Rosintal tarafından “pandantif”110 olarak adlandırılan geçiş elemanı, A. Batur tarafından“küresel üçgen”, İ. Aktuğ Kolay tarafından “eğrisel üçgen”111olarak adlandırılmış olup, D.Kuban tarafından “küresel bingi”112 tanımlaması kullanılmıştır. Çalışmamızda en çok bilinen tanım olması nedeniyle “pandantif” olarak adlandırılacaktır.

Rosintal pandantifin; “kubbeyi taşıyan kemerler ile kubbe kaidesinin arasını kapatan ve kare plandan kubbenin dairesel biçimine geçmeyi amaçlayan küresel üçgen” (Şekil: 3.25) ve “iki duvarın köşelerindeki içbükey kavislerle yuvarlak kubbenin tabanına geçişi sağlayan mimari unsur” (Şekil: 3.26) olarak iki farklı uygulaması olduğunu söylemiştir.113

Şekil 3.24 Pandantif (İ.A.Kolay)

Duvarlar arasında ya da kemerler arasında olsun, bindirme tekniği kullanılarak örülür (Şekil: 3.28). Yapının köşesinde eğrisel ters bir üçgen gibi durur (Şekil: 3.27). Doğrudan (Şekil: 3.25) ya da bir kasnak aracılığıyla (Şekil: 3.29) kubbeye geçiş sağlar.

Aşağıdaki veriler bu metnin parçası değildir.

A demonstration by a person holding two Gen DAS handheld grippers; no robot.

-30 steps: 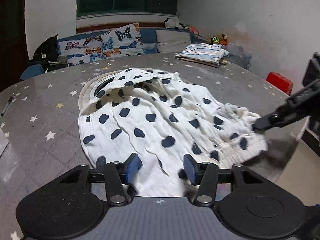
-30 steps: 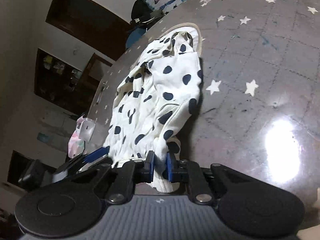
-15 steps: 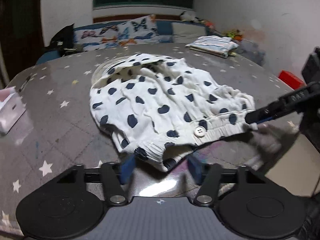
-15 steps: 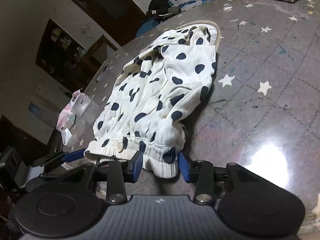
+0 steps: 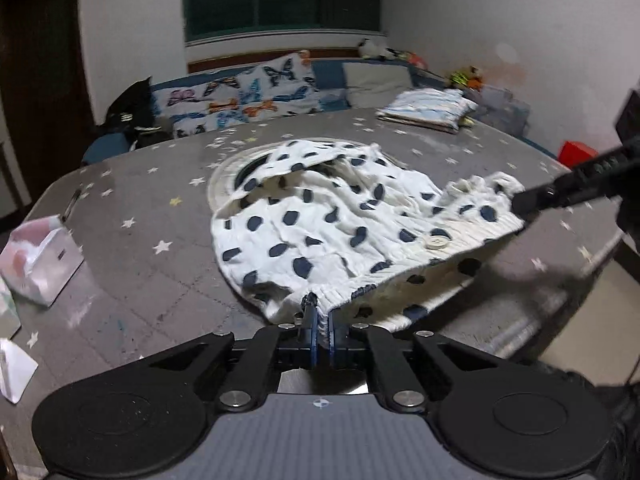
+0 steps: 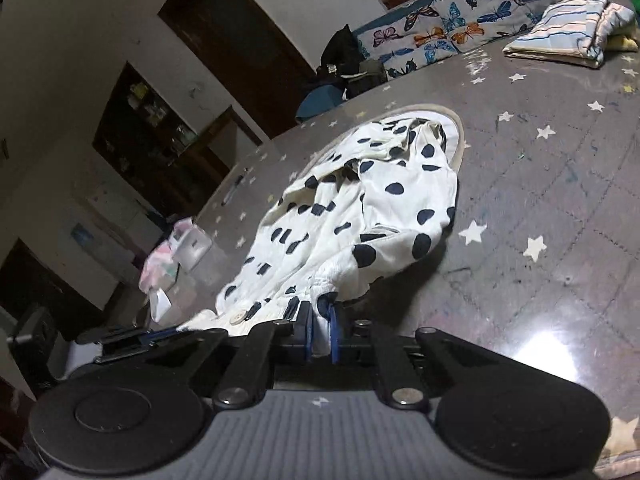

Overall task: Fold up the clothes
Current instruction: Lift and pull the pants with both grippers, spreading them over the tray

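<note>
White ribbed waistband cloth is pinched between the closed jaws of the left gripper (image 5: pixel 322 326), and the right gripper (image 6: pixel 320 332) is likewise clamped on the same hem farther along. Between them the spotted garment (image 5: pixel 320 224) hangs slightly raised at its near edge, the rest lying rumpled on the starred table (image 5: pixel 132 216). No fold looks made yet; a folded striped pile (image 6: pixel 560 40) sits well apart at the far edge.
</note>
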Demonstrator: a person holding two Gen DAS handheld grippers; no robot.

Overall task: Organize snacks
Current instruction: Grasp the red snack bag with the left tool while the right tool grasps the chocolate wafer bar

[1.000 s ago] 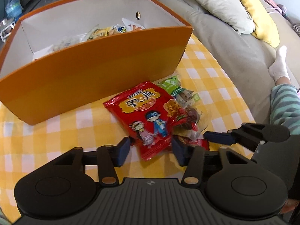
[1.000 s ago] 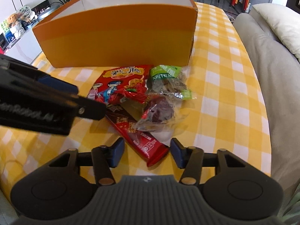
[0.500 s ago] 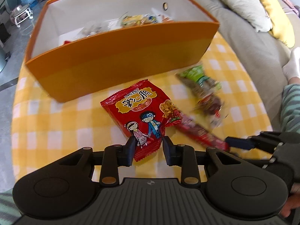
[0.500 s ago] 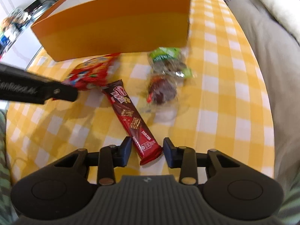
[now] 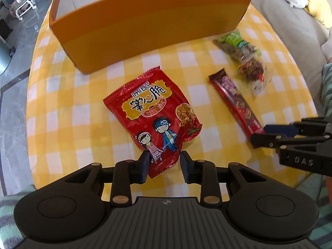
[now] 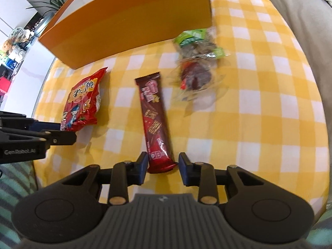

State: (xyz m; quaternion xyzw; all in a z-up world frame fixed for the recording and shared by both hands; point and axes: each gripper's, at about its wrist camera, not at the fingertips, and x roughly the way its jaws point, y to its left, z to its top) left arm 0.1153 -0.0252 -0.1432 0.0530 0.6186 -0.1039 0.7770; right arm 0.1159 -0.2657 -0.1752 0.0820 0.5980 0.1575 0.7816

110 Rosintal, J.,a.g.e. s.6

111 Kolay, İ.A., a.g.e., s.115

112

Kuban, D., a.g.e., s.41

Şekil: 3.25 Kemerler Arasında Pandantif

Şekil: 3.26. Duvar Örgüsü İçinde Pandantif

Şekil: 3.28. Duvar Örgüsü İçinde Pandantif Detayı

Şekil: 3.29. Kasnaklı Pandantif

D. Kuban da pandantifin “kubbe yarıçapıyla aynı yarıçapa sahip olan pandantif” (Şekil: 3.30) ve “kubbe yarıçapından farklı yarıçapa sahip pandantif” (Şekil: 3.31) olarak iki farklı uygulamasından bahseder. Birinci durumda pandantif, örtünün bir parçası olarak biçimlenirken, ikinci durumda örtüden ayrılmış ve alt yapının, yani taşıyıcıların bir parçası olmuştur. Mimarlık tarihinde pandantif genellikle ikinci halde kullanılmıştır. 114

Şekil 3.30. Kubbe Yarıçapıyla Aynı Yarıçapa Sahip Olan Pandantif

Şekil 3.31. Kubbe Yarıçapından Farklı Yarıçapa Sahip Pandantif

Choisy, birinci duruma örnek olarak Mısır Bagawat’taki şapelde (4-6yy) görülen pandantifi; ikinci duruma ise, Ayasofya Camisi’nde (532-537), Alaşehir St. John Kilisesi’nde ve Selanik Ayasofyası’nda (7.yy) görülen pandantifleri göstermiştir.115 Choisy ayrıca D.Kuban’dan farklı, 9. ve 10.yy.lara tarihlenen Ermeni kiliseleri ile 9. ve 13. yy.lar arasında Bizanslılar tarafından yapılmış yüksek silindirik kasnaklı kiliseleri işaret ederek “silindirik bir kasnağa geçmek üzere kullanılan pandantif” olarak pandantifin üç farklı uygulaması olduğunu söylemiştir. Üçüncü durumda da ikincide olduğu gibi pandantif alt yapının bir parçası görünümündedir. Bu nedenle sözü edilen kasnaklı uygulama ikinci grupta değerlendirilebilir.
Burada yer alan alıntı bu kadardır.